[R-sig-ME] [R] lme nesting/interaction advice
John Maindonald
john.maindonald at anu.edu.au
Fri May 16 06:28:59 CEST 2008
I've been looking back over this discussion.
Another model that one can fit using lme is:
> lme(score~Machine, random=list(Worker=pdIdent(~0+Machine)),
+ weights=varIdent(form=~1|Machine), data=Machines)
Linear mixed-effects model fit by REML
Data: Machines
Log-restricted-likelihood: -108.9547
Fixed: score ~ Machine
(Intercept) MachineB MachineC
52.355556 7.966667 13.916667
Random effects:
Formula: ~0 + Machine | Worker
Structure: Multiple of an Identity
MachineA MachineB MachineC Residual
StdDev: 6.06209 6.06209 6.06209 1.148581
Variance function:
Structure: Different standard deviations per stratum
Formula: ~1 | Machine
Parameter estimates:
A B C
1.0000000 0.8713263 0.5859709
Number of Observations: 54
Number of Groups: 6
This insists (I think) that conditional on the random effect for the
worker,
the worker/machine random effects be independent,
but allows them to have different variances.

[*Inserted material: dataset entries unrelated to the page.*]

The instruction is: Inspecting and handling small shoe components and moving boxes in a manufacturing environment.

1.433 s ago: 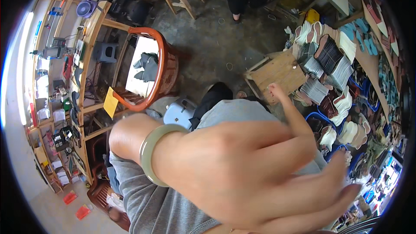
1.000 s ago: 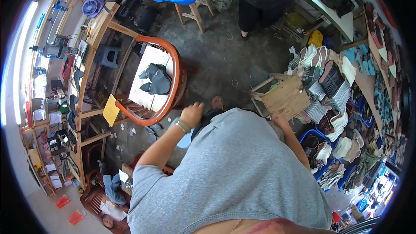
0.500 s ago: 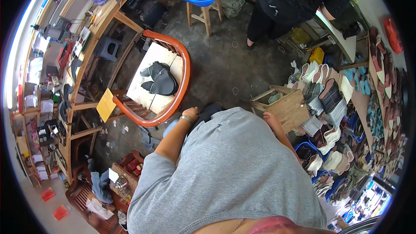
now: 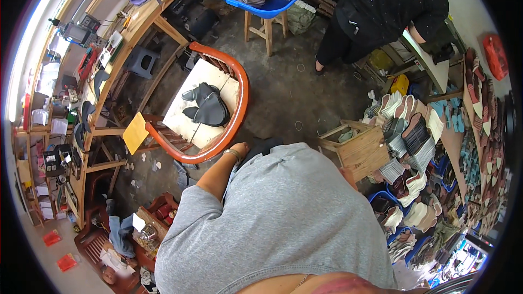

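Cluttered shoe workshop, concrete floor (image 4: 278, 84), one orange-railed wooden chair (image 4: 215, 106), two dark shoe uppers (image 4: 206, 104) on its seat, left hand (image 4: 239, 148) beside the rail, grip unclear, right hand hidden.

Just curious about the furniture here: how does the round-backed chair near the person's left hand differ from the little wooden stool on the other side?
The chair has a curved orange-red back rail; the wooden stool is bare pale wood and has no back. The chair's seat holds dark shoe uppers; the stool's top is bare. Both stand on the concrete floor.
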`<state>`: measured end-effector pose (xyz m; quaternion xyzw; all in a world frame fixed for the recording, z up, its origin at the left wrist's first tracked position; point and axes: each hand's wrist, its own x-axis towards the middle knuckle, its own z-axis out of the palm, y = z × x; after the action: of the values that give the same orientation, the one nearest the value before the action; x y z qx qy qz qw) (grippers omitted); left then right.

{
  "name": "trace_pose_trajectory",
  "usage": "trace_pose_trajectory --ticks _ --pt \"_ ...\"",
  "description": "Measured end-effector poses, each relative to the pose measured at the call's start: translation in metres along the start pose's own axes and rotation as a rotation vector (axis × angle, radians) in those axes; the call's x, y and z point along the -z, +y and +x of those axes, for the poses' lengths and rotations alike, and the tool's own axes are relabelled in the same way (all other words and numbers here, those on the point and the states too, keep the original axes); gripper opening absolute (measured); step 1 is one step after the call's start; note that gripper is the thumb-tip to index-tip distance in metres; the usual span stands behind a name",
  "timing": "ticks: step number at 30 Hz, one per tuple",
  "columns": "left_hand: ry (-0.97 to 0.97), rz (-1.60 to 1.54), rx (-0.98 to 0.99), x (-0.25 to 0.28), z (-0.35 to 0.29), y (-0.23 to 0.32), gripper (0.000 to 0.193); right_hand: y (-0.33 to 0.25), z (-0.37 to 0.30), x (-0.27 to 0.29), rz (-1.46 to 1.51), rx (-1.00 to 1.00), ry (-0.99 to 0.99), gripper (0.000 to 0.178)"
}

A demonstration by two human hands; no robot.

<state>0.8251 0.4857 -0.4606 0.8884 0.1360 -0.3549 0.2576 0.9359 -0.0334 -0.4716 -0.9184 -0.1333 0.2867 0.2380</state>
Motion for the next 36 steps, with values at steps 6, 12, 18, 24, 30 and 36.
trace_pose_trajectory --ticks 6,12,18,24,30,36 --pt "0.010 -0.133 -0.046 0.032 -0.006 0.010 0.030 0.056 -0.006 -0.057 -0.057 0.230 -0.078 0.023" --pt "0.006 0.077 -0.123 0.014 0.032 -0.038 0.033 -0.052 0.054 -0.021 0.331 -0.061 -0.091 0.021" --pt "0.244 -0.401 -0.111 0.009 0.015 -0.047 0.036 -0.099 0.094 0.007 0.238 0.028 -0.032 0.025" --pt "0.168 -0.245 0.079 -0.024 0.011 -0.059 0.040 -0.065 0.161 0.007 0.564 -0.228 -0.348 0.032" --pt "0.306 -0.648 0.409 -0.052 -0.026 -0.070 0.040 -0.063 0.231 0.006 0.321 0.028 -0.390 0.041" --pt "0.425 -1.561 0.705 -0.045 -0.039 -0.039 0.065 -0.084 0.358 0.030 0.053 -0.020 -0.590 0.033"
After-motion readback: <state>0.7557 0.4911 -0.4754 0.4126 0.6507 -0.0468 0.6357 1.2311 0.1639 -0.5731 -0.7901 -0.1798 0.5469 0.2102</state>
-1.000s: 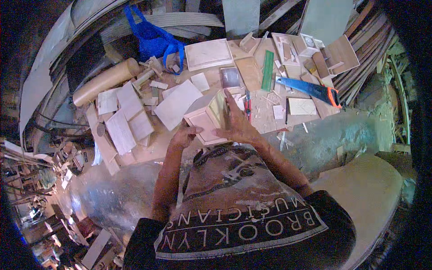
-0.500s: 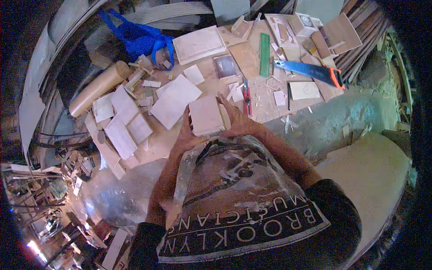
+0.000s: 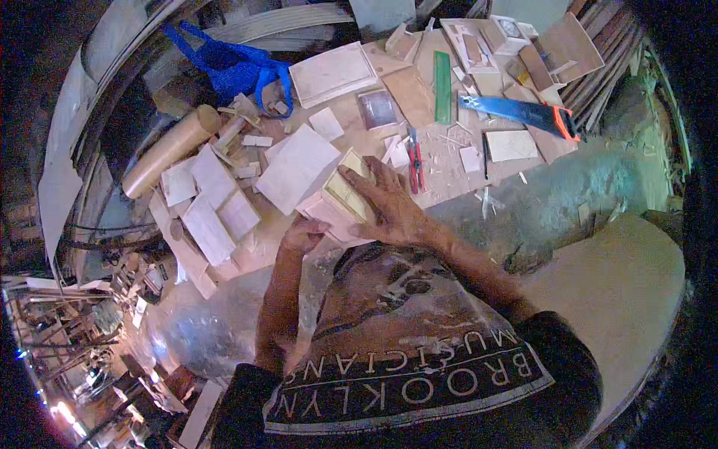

I am wondering whether
it is possible to fit such a model using lmer().
[In this example the large estimated correlations suggest that it is not
a sensible model.]
John Maindonald email: john.maindonald at anu.edu.au
phone : +61 2 (6125)3473 fax : +61 2(6125)5549
Centre for Mathematics & Its Applications, Room 1194,
John Dedman Mathematical Sciences Building (Building 27)
Australian National University, Canberra ACT 0200.
On 14 May 2008, at 2:49 AM, Douglas Bates wrote:
> On Mon, May 12, 2008 at 5:39 PM, Rolf Turner
> <r.turner at auckland.ac.nz> wrote:
>>
>> On 13/05/2008, at 4:09 AM, Douglas Bates wrote:
>>
>>> I'm entering this discussion late so I may be discussing issues that
>>> have already been addressed.
>>>
>>> As I understand it, Federico, you began by describing a model for
>>> data
>>> in which two factors have a fixed set of levels and one factor has
>>> an
>>> extensible, or "random", set of levels and you wanted to fit a model
>>> that you described as
>>>
>>> y ~ effect1 * effect2 * effect3
>>>
>>> The problem is that this specification is not complete.
>>
>> At *last* (as Owl said to Rabbit) we're getting somewhere!!!
>>
>> I always knew that there was some basic fundamental point
>> about this business that I (and I believe many others) were
>> simply missing. But I could not for the life of me get anyone
>> to explain to me what that point was. Or to put it another
>> way, I was never able to frame a question that would illuminate
>> just what it was that I wasn't getting.
>>
>> I now may be at a stage where I can start asking the right
>> questions.
>>
>>> An interaction of factors with fixed levels and a factor with random
>>> levels can mean, in the lmer specification,
>>>
>>> lmer(y ~ effect1 * effect2 + (1| effect3) + (1|
>>> effect1:effect2:effect3),
>>> ...)
>>>
>>> or
>>>
>>> lmer(y ~ effect1 * effect2 + (effect1*effect2 | effect3), ...)
>>>
>>> or other variations. When you specify a random effect or an random
>>> interaction term you must, either explicitly or implicitly, specify
>>> the form of the variance-covariance matrix associated with those
>>> random effects.
>>>
>>> The "advantage" that other software may provide for you is that it
>>> chooses the model for you but that, of course, means that you only
>>> have the one choice.
>>
>> Now may I start asking what I hope are questions that will lift
>> the fog a bit?
>>
>> Let us for specificity consider a three-way model with two
>> fixed effects and one random effect from the good old
>> Rothamstead
>> style
>> agricultural experiment context: Suppose we have a number of
>> species/breeds of wheat (say) and a number of fertilizers.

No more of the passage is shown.